- [Your objective]:
After the line containing "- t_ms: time", write nothing more; before it, reproduce every line of the material below exactly, starting with the first.
[Opening Data for analysis section]
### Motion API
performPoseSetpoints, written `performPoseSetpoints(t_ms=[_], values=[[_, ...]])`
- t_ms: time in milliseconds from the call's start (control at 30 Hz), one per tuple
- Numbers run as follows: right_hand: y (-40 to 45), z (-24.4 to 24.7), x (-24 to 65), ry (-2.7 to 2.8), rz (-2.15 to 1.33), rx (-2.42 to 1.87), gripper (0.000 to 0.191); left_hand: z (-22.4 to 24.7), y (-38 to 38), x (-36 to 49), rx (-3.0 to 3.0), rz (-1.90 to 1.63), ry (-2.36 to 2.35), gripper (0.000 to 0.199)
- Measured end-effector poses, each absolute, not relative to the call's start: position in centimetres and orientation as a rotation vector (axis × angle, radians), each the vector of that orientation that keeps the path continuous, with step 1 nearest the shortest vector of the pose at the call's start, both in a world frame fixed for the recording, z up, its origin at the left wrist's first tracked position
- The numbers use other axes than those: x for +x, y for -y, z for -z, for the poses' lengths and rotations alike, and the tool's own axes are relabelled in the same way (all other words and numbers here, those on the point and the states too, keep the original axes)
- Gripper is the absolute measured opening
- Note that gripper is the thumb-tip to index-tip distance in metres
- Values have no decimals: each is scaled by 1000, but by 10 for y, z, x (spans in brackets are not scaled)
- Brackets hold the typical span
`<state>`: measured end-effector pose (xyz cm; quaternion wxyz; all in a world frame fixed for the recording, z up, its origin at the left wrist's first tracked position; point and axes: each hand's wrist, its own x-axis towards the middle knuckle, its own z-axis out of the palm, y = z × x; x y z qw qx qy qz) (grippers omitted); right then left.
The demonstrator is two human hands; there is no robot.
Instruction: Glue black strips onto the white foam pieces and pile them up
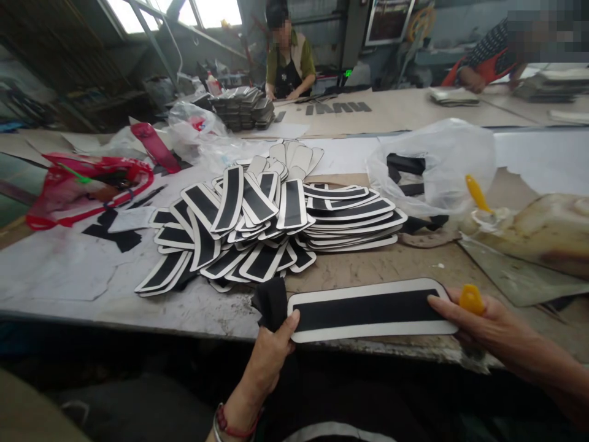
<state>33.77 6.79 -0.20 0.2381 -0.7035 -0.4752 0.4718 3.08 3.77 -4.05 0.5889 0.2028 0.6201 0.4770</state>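
Between my two hands a long white panel with rounded corners and a black strip down its middle point(363, 312) is held level above the table's front edge. My left hand point(271, 353) pinches its left end, thumb on top, and also has a bunch of black fabric strips point(270, 301). At the other end, my right hand point(483, 322) grips the panel with the thumb on the black strip. A yellow-handled brush point(472, 299) is tucked in that same hand, its bristles hanging below. Beyond lies a heap of similar black-and-white panels point(289, 205).
A clear plastic bag point(446, 153) with black pieces stands behind right. Near it, a glue-smeared container point(547, 236) holds another yellow-handled tool point(478, 193). A red bag point(87, 184) lies left. Two people point(289, 61) work across the tables, beside stacked pieces point(243, 107).
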Motion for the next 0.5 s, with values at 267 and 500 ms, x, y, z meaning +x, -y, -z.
performPoseSetpoints(t_ms=[267, 500], values=[[-60, 3, 333, 1466, -1230, -1915, 50, 42, -39, 38, 355, -1233, -1551, 58], [-48, 5, 325, 1485, -1264, -1821, 44, 36, -42, 43, 280, -1390, -1651, 57]])
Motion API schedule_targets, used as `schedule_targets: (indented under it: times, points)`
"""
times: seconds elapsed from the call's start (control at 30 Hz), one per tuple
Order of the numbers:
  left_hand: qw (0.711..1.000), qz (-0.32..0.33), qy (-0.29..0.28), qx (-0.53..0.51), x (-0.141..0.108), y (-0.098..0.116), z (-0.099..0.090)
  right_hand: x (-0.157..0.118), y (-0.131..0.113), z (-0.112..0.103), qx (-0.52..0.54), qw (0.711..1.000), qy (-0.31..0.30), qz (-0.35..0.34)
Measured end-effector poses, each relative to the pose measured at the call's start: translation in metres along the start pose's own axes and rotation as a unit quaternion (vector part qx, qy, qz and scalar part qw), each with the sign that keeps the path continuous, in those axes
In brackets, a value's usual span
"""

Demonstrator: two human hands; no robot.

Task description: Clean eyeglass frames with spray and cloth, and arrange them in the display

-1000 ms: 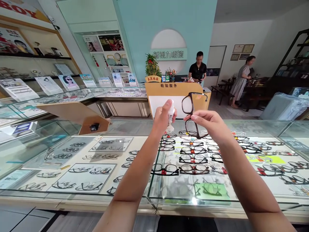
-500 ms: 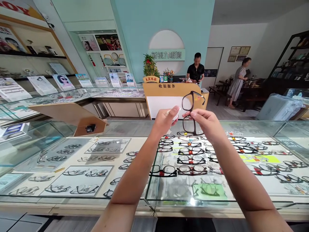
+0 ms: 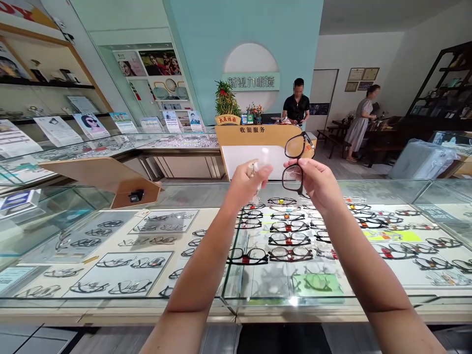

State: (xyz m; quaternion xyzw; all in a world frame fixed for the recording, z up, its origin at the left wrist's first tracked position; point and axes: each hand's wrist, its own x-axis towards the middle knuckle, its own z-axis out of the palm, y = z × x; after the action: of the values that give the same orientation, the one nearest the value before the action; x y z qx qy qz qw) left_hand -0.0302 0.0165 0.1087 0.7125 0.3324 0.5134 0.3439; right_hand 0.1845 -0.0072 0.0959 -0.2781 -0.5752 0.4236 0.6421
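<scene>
My right hand pinches a pair of dark-framed eyeglasses at the bridge. The glasses are turned on end, one lens above the other, and pale specks show on the lower lens. To their left, my left hand is closed around a small whitish, translucent bottle that looks like a spray bottle. Motion blurs its top and my thumb, and the fingers hide most of it. The bottle and the glasses are apart. Both hands are above the glass display case.
Rows of eyeglasses lie inside the case beneath my arms. A wooden stand rests on the glass at left. Beyond are a cashier counter, a person behind it, another person at right, and a plastic-wrapped box.
The glasses have moved slightly right and tilted, with pale specks now on the lower lens. My left hand has shifted a little left, and its thumb is blurred.
</scene>
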Motion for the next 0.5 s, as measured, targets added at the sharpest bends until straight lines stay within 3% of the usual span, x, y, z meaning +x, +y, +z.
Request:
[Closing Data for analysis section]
- [Result below]:
### Motion API
performPoseSetpoints, written `performPoseSetpoints(t_ms=[_], values=[[_, ...]])`
- t_ms: time in milliseconds from the call's start (control at 30 Hz), one per tuple

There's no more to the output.